草席上,許岸洲說著那些鄉民根本聽不懂的話,而那些鄉民還不時發出“喝彩”,只不過從他們盯著大鍋的目光中,就可以看出,什么是光喝雞湯,喝不飽。
許岸洲扯了半天,那些附近的鄉民就等了多久,要不是雷橫還算“稱職”,沒準早就有人上來搶了。

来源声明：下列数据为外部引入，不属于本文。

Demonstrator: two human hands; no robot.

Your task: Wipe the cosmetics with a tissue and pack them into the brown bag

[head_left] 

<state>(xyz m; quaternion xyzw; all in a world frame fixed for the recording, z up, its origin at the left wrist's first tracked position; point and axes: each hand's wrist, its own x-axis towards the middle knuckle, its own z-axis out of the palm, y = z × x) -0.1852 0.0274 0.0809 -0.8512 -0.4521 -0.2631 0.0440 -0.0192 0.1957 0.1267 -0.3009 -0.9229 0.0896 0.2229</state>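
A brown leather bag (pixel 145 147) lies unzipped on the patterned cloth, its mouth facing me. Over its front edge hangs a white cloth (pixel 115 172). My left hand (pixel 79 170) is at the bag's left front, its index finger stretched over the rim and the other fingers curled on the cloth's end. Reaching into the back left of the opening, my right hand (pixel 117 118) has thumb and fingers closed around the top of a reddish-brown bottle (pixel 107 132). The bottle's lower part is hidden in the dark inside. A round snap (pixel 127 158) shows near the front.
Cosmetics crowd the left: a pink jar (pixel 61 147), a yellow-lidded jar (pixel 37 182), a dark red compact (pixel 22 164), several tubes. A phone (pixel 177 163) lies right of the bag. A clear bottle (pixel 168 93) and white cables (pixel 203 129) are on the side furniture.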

畢竟這年頭咱大清百姓的素質可不是一般的“高”,哪怕是安慶這等還算富庶之地,用李之南的話說就是:
“刁民如沙,百姓如海!!”
“請龍王!!”
“請龍王……”
一聲聲的高喝在空中炸開,那些本來“蠢蠢欲動”的鄉民此刻也老實了不少。
“一二三,起!!”
“起!!”
上千斤的龍王緩緩的在杠夫的合力下,脫離了地面。
不遠處的許浩看著眼前的場景,眉頭微皺,輕咬嘴唇,眉宇之間,似有憂色。
憂愁一直持續到了龍王被抬入“水廟”。
“大哥,你看,咱們家以后就能自己造船了,要我說,造個大的,越大越好,裝下所有的金銀,船跑到哪,就往哪扔,扔的天底下都沒有窮人了!!”
許濱的臉上露出“憧憬”。
許浩愣了一下,隨后拍了拍許濱的腦袋,什么也沒有說。
“噠噠噠!!!”
鞭炮聲炸起,引起了岸邊不知道多少人的歡呼,對于這些只有過年才能放鞭炮的百姓來說,一次放這么多鞭炮,還是很奢侈的,甚至有人干脆就是為了看放炮,才跑幾里地來這的。

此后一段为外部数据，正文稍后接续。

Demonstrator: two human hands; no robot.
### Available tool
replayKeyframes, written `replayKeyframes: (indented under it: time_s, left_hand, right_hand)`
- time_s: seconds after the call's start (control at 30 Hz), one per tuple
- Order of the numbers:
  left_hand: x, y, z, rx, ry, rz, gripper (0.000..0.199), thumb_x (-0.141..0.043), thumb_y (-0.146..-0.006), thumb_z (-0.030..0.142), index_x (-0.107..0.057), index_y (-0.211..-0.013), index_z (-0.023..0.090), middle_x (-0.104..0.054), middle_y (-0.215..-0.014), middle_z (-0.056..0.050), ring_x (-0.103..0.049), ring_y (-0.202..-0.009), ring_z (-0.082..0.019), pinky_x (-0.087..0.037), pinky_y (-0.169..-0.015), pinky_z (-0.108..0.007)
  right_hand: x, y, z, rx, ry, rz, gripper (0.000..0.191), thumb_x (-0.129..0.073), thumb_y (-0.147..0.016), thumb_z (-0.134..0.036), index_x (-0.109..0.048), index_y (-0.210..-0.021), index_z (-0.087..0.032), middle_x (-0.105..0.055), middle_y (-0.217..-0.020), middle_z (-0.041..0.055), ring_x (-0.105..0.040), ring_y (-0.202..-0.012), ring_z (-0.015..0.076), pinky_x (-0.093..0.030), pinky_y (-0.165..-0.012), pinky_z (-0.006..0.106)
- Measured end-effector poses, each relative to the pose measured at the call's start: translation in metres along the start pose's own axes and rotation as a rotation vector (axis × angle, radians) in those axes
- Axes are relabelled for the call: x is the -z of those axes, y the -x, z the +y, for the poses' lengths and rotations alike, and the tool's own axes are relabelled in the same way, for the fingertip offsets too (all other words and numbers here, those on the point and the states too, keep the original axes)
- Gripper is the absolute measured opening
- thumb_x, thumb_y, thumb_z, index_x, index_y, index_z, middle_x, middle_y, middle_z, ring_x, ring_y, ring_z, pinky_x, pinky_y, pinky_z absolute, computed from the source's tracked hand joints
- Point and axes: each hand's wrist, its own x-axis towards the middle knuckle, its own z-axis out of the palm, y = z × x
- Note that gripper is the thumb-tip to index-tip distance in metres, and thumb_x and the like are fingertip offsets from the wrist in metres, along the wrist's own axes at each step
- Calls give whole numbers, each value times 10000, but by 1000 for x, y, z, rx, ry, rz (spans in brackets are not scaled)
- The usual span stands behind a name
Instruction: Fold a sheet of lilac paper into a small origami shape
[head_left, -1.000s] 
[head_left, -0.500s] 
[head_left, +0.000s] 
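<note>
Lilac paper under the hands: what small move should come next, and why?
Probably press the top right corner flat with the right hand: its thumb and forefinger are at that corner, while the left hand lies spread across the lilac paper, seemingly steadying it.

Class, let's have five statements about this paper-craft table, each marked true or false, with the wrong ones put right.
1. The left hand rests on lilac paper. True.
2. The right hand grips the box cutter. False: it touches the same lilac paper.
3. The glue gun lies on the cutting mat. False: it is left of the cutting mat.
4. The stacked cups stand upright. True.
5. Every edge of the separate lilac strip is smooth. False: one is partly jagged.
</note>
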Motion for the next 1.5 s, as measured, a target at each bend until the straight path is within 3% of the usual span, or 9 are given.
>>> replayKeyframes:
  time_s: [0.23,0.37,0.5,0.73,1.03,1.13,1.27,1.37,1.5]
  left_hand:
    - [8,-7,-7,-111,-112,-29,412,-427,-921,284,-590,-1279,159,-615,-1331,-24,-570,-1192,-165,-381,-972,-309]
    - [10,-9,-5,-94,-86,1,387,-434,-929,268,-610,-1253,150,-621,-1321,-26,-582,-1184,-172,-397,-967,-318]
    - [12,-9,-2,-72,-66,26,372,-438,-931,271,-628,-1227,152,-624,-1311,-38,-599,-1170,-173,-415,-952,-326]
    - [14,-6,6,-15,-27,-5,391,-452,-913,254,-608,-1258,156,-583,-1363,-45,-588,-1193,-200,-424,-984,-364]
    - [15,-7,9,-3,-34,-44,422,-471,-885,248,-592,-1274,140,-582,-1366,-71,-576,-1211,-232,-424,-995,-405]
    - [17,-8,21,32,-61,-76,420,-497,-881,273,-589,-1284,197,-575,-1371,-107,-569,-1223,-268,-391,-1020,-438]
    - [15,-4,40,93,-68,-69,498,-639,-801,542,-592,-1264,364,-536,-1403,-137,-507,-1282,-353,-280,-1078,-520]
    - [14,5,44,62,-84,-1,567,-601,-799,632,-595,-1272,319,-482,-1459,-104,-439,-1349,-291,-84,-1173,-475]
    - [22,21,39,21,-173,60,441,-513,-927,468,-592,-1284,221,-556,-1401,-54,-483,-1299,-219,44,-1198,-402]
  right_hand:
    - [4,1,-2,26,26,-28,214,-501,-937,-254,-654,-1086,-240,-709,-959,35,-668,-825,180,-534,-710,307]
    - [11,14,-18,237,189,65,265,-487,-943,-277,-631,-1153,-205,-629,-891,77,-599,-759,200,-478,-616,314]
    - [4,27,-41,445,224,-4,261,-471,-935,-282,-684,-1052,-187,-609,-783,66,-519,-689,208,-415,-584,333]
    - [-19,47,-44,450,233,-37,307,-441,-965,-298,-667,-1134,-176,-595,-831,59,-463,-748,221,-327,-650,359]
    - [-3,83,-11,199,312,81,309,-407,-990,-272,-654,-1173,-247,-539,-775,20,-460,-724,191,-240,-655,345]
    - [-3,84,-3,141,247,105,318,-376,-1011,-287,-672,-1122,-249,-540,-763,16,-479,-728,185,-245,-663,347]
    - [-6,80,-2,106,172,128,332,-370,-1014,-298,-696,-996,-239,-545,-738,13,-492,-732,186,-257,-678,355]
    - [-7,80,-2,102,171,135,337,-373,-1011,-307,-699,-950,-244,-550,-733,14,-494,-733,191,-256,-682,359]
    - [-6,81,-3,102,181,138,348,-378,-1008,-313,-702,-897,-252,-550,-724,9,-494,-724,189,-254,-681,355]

鞭炮聲一直持續了半刻鐘,煙霧散去,滿地都是紅色的鞭炮外皮。
“刷刷”兩下,門樓上的紅布掀開,露出“許氏”二字,門樓側方上書“許氏船業”。
“公子,公子……”
“衙門來人了!!”
就在所有人準備“開席”的時候,十幾個官差帶著一塊一看就是剛寫的牌匾,送到了許浩面前。
牌匾上書:“仁義興家”。
許浩看了兩眼后轉身高喊:
“開席!!”
“呼啦”之間,岸邊到處人擠人,雷橫見狀連忙派人維持秩序。
………
“你說李之南給許家送了塊匾??”
“正是,上面還寫著仁義興家。”
胡先生捧著蓋碗茶,臉上露出“難以言喻”的笑容。
“呵呵,好個仁義人家,好啊,我大清別的不多,仁義還真是不少啊!!”
白準泰皮笑肉不笑的抓著核桃,“嘩啦啦”的盤動聲,在兩人之間傳遞。